** Activity **
Wherever the string "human" occurs in a line of these records, report that line.

** Input **
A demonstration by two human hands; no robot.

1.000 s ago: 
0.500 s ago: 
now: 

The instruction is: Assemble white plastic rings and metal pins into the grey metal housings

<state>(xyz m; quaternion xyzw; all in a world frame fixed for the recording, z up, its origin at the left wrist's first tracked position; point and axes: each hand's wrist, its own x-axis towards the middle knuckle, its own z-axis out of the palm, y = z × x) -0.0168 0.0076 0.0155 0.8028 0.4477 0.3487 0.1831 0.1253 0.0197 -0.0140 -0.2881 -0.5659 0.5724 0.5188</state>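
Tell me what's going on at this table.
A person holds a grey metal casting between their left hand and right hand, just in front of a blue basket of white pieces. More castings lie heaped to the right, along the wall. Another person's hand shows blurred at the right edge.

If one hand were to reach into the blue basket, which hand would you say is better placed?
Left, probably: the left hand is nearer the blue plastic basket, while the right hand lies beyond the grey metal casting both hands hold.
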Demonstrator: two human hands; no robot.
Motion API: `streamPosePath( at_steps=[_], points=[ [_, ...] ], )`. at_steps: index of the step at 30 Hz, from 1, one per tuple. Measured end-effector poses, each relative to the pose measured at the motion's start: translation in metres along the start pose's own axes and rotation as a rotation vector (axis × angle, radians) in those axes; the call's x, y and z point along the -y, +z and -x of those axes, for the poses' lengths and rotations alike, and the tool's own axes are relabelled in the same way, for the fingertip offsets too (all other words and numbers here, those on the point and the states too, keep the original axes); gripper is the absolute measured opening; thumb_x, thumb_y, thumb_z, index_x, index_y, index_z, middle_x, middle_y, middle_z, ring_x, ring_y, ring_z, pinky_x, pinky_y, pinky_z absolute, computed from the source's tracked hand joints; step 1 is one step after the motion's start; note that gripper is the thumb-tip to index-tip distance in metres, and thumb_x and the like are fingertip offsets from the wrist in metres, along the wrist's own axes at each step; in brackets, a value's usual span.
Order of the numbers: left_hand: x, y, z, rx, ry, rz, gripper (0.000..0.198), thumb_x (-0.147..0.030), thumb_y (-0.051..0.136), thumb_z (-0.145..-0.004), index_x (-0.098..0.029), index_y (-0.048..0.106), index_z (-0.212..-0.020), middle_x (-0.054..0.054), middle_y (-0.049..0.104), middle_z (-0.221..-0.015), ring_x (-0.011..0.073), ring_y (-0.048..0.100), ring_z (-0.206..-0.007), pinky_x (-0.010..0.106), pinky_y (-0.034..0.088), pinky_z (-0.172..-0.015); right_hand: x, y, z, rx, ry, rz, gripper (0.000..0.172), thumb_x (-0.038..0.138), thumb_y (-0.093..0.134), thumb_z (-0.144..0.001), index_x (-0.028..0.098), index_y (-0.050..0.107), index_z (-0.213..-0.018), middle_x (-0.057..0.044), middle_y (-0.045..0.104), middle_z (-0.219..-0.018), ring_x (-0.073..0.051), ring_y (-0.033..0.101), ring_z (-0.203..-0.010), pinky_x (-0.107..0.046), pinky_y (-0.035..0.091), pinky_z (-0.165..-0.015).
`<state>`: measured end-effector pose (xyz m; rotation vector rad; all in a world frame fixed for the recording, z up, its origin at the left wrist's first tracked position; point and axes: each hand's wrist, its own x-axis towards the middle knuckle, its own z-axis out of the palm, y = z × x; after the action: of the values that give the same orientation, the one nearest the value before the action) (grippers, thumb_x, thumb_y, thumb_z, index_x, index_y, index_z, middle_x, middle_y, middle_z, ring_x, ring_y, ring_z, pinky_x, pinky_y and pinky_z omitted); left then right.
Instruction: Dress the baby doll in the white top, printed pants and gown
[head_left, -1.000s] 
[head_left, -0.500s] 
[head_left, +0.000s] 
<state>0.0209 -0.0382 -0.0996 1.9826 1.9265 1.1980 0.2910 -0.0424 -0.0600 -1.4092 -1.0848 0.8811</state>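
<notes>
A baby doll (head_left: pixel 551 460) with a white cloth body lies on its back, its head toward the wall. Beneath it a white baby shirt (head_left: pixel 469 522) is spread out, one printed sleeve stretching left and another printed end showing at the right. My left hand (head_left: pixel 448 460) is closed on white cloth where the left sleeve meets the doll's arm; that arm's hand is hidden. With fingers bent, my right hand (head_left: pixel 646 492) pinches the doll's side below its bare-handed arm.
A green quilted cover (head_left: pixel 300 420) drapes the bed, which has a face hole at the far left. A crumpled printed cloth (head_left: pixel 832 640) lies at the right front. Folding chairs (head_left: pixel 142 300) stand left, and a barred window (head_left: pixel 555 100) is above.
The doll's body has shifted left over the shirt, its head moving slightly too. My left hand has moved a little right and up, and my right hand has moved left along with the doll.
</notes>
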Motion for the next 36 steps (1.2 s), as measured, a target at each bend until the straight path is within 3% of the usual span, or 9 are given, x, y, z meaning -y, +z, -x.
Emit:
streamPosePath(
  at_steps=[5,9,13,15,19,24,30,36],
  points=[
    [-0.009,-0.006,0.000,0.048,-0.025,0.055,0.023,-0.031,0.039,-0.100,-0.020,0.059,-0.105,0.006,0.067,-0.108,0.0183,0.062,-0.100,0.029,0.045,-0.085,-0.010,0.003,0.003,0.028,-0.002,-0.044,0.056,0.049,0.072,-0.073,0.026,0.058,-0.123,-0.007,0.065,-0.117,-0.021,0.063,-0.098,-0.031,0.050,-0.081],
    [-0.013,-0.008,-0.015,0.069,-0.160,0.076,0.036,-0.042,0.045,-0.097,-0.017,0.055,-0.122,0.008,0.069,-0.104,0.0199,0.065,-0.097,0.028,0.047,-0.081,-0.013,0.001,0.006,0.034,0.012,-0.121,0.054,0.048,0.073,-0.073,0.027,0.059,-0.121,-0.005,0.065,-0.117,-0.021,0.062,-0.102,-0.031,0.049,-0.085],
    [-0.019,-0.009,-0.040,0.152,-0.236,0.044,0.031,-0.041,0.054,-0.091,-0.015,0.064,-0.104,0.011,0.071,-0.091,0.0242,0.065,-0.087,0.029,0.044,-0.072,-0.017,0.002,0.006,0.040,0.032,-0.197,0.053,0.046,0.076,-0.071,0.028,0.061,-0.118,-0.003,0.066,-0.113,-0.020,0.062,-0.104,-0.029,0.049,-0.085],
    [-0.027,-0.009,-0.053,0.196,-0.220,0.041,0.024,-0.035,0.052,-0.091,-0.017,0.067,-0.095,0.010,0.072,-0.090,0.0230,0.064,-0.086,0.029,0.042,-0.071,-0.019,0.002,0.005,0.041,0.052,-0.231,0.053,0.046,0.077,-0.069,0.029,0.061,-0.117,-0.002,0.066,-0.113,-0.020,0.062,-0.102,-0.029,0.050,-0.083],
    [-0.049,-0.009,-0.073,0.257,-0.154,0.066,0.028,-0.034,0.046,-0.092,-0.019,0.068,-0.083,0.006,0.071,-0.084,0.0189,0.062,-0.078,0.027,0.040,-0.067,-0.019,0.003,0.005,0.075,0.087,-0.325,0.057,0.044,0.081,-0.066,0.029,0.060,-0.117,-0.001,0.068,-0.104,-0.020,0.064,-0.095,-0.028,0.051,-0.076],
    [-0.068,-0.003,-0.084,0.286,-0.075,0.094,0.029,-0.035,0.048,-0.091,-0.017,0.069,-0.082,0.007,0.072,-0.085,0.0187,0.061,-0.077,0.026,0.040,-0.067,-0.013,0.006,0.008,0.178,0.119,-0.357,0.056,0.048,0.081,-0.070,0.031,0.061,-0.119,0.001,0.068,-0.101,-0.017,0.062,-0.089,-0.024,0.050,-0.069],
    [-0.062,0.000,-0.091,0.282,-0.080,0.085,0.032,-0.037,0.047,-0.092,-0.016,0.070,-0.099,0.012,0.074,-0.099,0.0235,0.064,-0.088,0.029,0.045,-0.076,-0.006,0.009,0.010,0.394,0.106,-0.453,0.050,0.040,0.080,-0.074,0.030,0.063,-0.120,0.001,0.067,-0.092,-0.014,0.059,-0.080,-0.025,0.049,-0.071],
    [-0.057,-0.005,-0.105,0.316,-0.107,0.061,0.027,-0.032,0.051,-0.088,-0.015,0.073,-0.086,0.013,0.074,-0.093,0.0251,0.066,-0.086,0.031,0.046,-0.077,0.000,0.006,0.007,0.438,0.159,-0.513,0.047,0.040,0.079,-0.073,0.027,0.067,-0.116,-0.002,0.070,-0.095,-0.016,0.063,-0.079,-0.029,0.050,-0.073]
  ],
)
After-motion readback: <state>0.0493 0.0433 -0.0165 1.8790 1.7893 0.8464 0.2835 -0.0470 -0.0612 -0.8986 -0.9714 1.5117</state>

** Response to this exercise **
A demonstration by two human hands; no robot.
Demonstrator: two human hands; no robot.

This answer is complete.